Patients with diabetes should use Uremide cautiously because this drug may increase blood sugar levels.
Treatment of Edema
The usual dose in edema treatment is 20-80 mg once a day, in the morning. Uremide should not be used at night, before bedtime, as you will probably have the frequent urge to use the restroom at night, which can be disruptive to your sleep. Daily dose can also be divided into two doses (first dose should be taken in the morning (about 8-9AM) and the second dose should be taken about 2-3PM).
Your doctor will determine right dose for you.
The maximum daily dose in the treatment of edema is 600 mg.
Treatment of Hypertension
The usual dose in the treatment of hypertension is 40 mg twice a day. The dose should be adjusted based on the antihypertensive effects. Your doctor will determine right dose for you.
Uremide, Pregnancy and Breastfeeding
According to the FDA, Uremide belongs to group C because animal studies have shown that it exhibits fetotoxic effects. For this reason, Uremide should be used during pregnancy only if the benefit to the mother outweighs the risk to the child.
Uremide passes into breast milk and should not be used during breastfeeding.
Uremide should not be used concurrently with the following medicines:
- Antipsychotics, such as: lithium, pimozide, haloperidol, ziprasidone, and droperidol.
- Antibiotics from the group of aminoglycosides, such as: amikacin, tobramycin, streptomycin, kanamycin, gentamicin, and others.
- Medicines used to treat gastroesophageal reflux, such as cisapride.
- Medicines used to treat arrhythmias, such as: dronedarone and amiodarone.
- Corticosteroids, such as: dexamethasone, methylprednisolone, prednisolone, and others.
- Cyclosporine - an immunosuppressive drug.
- Non-steroidal anti-inflammatory drugs, such as: indomethacin and Aspirin.
- Cisplatin and methotrexate - medicines used in the treatment of cancer.
- Probenecid - medicine used to treat gout.
Tell your doctor about all the medicines you are taking.
Uremide may cause the following side effects:
- Decrease in sodium concentration in the blood.

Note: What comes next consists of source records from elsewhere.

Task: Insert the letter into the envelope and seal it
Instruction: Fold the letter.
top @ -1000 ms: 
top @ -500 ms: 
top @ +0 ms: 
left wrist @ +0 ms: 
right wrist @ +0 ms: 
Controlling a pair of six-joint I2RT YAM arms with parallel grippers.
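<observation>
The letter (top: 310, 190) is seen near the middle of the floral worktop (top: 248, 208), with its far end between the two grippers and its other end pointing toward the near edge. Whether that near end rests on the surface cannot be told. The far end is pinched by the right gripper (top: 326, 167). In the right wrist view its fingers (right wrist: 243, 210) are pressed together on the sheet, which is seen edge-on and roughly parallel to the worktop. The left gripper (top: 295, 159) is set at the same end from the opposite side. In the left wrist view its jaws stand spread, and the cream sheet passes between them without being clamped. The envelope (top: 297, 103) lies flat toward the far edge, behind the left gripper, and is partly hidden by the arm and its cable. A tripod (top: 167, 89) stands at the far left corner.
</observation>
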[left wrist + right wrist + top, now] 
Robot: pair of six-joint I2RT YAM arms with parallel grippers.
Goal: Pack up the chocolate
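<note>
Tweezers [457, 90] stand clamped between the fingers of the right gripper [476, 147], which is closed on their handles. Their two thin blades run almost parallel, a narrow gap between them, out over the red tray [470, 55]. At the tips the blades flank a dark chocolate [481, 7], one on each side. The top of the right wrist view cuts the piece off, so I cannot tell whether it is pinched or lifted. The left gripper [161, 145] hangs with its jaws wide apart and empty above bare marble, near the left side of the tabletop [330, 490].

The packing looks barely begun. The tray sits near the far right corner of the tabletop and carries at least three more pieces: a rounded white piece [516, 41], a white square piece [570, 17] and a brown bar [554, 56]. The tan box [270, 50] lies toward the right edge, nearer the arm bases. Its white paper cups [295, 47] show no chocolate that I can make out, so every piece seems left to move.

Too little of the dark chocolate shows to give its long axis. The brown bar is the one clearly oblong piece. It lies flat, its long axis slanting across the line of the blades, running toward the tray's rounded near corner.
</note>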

- Decrease in potassium concentration in the blood.
- Decrease in magnesium concentration in the blood.
- Decrease in chlorine concentration in the blood.
- Decrease in calcium concentration in the blood.
- Increase in glucose concentration in the blood.
- Increase in urea concentration in the blood.
- Increase in creatinine concentration in the urine.
- Increase in glucose concentration in the urine.
- Low blood pressure.
- Urinary retention.
- Acute pancreatitis.
- Ringing in the ears.
- Loss of hearing which can be transient or permanent.
- Low white blood cell count.
- Low platelet count.
- Allergic reactions.
Tell your doctor if you are experiencing any side effects.